L’analyse commence par devenir intéressante à partir de 2021. Les élections de 2021 viennent après les élections législatives de triste mémoire de 2019. Ces élections législatives interviennent sur fond de réformes non consensuelles contestées et de violence. Le pays est pratiquement au bord de l’embrasement. La classe politique est profondément divisée. De nombreux compatriotes tomberont, sacrifiés sur l’autel de ces réformes. Le souvenir des élections festives qui ont fait la renommée du Bénin est bien loin. C’est dans cette ambiance explosive et tendue qu’arrivent les élections présidentielles de 2021. Les nouvelles exigences du parrainage et du certificat de conformité voient le jour.
Au final, trois candidats sont éligibles pour compétir : Patrice TALON, candidat à sa propre succession, Alassane SOUMANOU porté par le parti FCBE et Corentin KOHOUE. On pourrait dire : tout ça pour ça !
Le pays a frôlé le pire juste pour parvenir à une élection où les candidatures sérieuses ont été écartées. Ceci est d’autant plus incompréhensible que cinq ans plus tôt, toutes les libertés ont été accordées à Patrice TALON pour qu’il devienne le Président qu’il est.
La présente loi n°2024-13 du 15 mars 2024 modifiant et complétant la loi n°2019-43 du 15 novembre 2019 portant code électoral ne vient pas pour adoucir les conditions de participation aux élections. Elle vient plutôt pour les durcir encore plus. Le nouveau code avec ses conditions drastiques enlève quasiment aux candidats indépendants le droit d’être candidat.

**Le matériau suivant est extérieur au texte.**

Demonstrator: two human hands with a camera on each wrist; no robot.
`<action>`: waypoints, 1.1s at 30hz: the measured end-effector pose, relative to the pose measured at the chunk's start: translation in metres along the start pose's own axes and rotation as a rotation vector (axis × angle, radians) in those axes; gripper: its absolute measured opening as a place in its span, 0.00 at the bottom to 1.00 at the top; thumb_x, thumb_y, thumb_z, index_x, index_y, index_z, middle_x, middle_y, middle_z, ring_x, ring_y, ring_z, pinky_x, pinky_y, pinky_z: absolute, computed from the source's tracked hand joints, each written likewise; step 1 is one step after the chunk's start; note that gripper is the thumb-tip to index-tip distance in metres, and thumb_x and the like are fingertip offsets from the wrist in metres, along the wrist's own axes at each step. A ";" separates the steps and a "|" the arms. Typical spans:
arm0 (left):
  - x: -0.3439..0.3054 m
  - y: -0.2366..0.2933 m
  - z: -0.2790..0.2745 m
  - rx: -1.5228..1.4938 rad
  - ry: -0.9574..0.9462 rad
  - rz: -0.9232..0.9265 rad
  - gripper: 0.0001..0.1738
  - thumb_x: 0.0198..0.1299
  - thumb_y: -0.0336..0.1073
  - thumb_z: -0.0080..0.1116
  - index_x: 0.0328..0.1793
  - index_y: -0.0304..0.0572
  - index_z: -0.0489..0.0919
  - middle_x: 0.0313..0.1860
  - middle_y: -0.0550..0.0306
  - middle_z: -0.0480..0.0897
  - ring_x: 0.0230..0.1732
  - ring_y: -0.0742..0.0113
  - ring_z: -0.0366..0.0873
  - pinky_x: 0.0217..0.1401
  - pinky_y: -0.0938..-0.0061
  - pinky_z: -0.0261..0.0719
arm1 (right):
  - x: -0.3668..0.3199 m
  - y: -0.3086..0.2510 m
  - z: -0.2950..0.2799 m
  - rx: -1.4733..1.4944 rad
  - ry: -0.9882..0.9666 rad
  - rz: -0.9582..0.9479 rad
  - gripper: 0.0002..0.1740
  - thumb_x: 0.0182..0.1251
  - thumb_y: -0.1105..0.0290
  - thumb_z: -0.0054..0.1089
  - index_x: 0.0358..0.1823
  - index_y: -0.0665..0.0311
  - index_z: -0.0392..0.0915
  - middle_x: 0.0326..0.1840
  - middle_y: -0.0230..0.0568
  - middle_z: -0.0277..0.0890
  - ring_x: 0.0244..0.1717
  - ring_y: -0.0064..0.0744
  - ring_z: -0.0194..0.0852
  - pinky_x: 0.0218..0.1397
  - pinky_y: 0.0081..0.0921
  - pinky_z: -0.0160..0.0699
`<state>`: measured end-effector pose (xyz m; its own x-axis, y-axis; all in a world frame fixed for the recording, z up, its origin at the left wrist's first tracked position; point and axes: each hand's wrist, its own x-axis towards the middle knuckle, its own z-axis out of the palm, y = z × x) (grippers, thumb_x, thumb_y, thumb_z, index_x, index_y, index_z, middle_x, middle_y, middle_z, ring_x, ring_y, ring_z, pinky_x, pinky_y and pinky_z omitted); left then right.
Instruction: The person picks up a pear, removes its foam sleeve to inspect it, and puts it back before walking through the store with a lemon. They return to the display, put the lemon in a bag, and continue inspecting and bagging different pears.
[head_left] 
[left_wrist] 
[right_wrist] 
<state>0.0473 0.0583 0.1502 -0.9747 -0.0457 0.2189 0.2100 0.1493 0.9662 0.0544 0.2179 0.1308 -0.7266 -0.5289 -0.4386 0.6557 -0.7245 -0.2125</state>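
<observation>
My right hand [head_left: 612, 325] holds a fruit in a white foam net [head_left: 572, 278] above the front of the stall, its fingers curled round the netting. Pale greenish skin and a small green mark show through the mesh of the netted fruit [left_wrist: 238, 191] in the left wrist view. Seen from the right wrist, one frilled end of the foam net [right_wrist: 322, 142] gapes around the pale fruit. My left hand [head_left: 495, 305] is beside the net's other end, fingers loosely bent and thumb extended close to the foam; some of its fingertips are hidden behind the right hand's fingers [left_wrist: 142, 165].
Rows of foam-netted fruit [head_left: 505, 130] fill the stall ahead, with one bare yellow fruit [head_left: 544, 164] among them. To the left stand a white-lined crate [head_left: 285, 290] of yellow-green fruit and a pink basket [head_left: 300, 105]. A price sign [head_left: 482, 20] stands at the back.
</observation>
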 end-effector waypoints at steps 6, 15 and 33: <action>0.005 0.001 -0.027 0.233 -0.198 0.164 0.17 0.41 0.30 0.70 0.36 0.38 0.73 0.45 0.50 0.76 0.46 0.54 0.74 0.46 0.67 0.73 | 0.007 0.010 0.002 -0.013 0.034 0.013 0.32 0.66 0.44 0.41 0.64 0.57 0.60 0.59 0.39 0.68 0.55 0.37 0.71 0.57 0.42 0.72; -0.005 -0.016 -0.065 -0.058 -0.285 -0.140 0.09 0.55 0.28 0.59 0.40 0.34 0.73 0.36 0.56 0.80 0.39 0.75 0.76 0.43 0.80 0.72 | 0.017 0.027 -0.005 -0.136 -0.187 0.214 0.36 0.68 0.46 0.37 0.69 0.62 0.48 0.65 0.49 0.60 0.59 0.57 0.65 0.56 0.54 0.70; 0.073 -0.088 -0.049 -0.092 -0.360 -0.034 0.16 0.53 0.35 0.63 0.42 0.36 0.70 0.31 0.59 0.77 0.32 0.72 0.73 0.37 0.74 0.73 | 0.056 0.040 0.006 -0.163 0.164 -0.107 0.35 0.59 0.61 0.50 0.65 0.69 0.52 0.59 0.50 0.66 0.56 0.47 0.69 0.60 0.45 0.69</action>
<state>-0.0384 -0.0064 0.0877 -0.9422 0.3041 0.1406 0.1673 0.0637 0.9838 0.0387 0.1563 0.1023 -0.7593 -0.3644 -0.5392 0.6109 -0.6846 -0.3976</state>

Le Président Patrice TALON est pourtant arrivé au pouvoir en tant que candidat indépendant. Pire, l’exigence de parrainage empêche même les partis politiques en dehors des partis UPR, BR et Les Démocrates de présenter des candidats. On pourrait s’interroger si au final le droit du peuple de choisir librement ses élus n’est pas violé.
Quelles sont alors les vertus que portent les réformes du code électoral dans notre pays ? A quels résultats les initiateurs veulent-ils aboutir?
Parmi les arguments avancés, il y a l’assainissement de l’environnement politique, l’émergence de grands partis politiques, la réduction des candidatures fantaisistes, etc. Mais à l’épreuve, nous sommes très loin du compte.
Au regard des contestations, des dégâts collatéraux générés, et des résultats obtenus, il est difficile de dire que ces réformes sont dans le sens de l’inclusivité, de l’équité et de la transparence des élections. Aussi curieux que cela puisse paraître, ces réformes n’ont pas amélioré l’existant. Au contraire, ces réformes donnent plutôt l’impression d’un enfumage grotesque par lequel on cherche à contrôler la concurrence et à fuir la compétition. Ces réformes resteront durablement dans la mémoire collective comme l’une des tares qui invalident les réalisations de la Rupture. Et pour reprendre l’expression du Dr Bertin KOOVI, on pourrait laver le pouvoir de la Rupture à l’eau de javel et à l’eau de Cologne, le système sentira toujours la ruse et la rage.